About the ActivID CMS SDKs

The ActivID CMS Software Development Kits (SDKs) make it possible for the seamless integration of ActivID CMS with the various identity management and physical access control systems which provide a complete enterprise provisioning and physical/logical access control solution. The result is a credential management solution that can grow with your enterprise architecture now and into the future. For detailed information about SDKs, refer to About the Software Development Kit.

ActivID CMS Components

The ActivID CMS SDK consists of the following interfaces:

  • Card and Credential Management API (CCM API)

  • Static Data Collection Plug-In Service Provider Interface (SPI)

  • Event Notification Plug-In SPI

  • Generic Plug-In SPI

  • Credential Provider SPI

  • REST API (refer to About the REST API for more details on the services offered by this API)

CCM API Prerequisites

The CCM API is a C++ and Java-based API that works with this version of ActivID CMS on all platforms on which ActivID CMS runs.

Where native binaries are included in the CCM API application, they must support the target ActivID CMS operating systems.

CCM API for Java

The CCM API for Java is supported on client environments with Java 11 or 17 installed.

CCM API for C++ Development Environment

C++-based CCM API applications can be built using Microsoft Visual Studio® 2022 and above.

Runtime Environment

The ActivID CMS clients run in the Win32® or Win64® Client Environment.

The SyncManager component in the CCM API Client relies upon the following to communicate with (and synchronize with) the card:

  • Standard smart card access interface,

  • Basic Standard Interface (BSI) client API (available in ActivID ActivClient 7.1 and above for Windows),

    Important: Starting with ActivID CMS 5.8, the ActivID ActivClient middleware is no longer required.

  • Standard PKCS#11 library for communication with (and synchronization with) the cards.

  • Microsoft Virtual Smart Cards for clients with a supported Trusted Platform Module (TPM) chip.

For important information on how to install the CCM API for C++ and designing applications for it, see Creating CCM Application in C++.

Backward Compatibility

To facilitate integration for its partners and customers, HID Global strives to maintain sufficient backward compatibility in its APIs. The following subsections describe the type of client/server and source code backward compatibility provided in this release of ActivID CMS.

Client/Server Backward Compatibility

Due to design changes made in the client architecture for ActivID CMS 5.0, an application built using ActivID CMS 4.3 SDK client libraries will require recompilation for C++ SDK, or a library/.jar file change for Java SDK in order to work with this ActivID CMS server.

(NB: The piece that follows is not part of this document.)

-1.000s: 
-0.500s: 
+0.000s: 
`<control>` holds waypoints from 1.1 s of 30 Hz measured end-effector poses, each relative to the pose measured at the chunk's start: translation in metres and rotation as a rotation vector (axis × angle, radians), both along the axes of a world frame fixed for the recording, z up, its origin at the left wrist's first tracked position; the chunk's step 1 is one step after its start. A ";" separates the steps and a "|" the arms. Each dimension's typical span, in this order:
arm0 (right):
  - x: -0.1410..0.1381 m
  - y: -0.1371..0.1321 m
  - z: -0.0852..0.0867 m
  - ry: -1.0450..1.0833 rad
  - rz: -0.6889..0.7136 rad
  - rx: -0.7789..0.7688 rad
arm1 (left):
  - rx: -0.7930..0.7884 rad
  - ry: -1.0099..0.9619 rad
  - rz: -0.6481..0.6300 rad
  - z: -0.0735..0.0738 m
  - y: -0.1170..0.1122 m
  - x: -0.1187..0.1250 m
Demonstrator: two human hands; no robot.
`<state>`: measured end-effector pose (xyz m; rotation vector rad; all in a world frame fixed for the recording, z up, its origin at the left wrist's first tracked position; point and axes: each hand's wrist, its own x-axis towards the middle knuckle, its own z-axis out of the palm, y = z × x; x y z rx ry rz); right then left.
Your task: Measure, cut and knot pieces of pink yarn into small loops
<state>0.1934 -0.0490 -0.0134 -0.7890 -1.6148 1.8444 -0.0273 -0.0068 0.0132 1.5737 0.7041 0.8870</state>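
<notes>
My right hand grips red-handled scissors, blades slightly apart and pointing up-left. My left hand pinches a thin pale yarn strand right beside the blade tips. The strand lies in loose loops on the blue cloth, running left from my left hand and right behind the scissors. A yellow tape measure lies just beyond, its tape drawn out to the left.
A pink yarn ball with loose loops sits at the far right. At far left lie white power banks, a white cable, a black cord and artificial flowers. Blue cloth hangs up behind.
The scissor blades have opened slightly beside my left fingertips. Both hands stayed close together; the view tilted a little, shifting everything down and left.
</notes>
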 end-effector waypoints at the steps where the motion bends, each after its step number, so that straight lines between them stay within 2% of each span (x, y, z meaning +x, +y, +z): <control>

Source Code Backward Compatibility

With only a few exceptions, no code changes are necessary to link new updated CCM .jar/.dll files in projects written in C++ (Win32) or Java. In order to take advantage of the new functionality, you must add code.

Due to multi-device support, if ActivID CMS is configured to support more than one type of device (for instance, smart cards and virtual smart cards), the application must be modified with a function in the ActivID CMS CCM API (see Update in ActivID CMS API 5.0).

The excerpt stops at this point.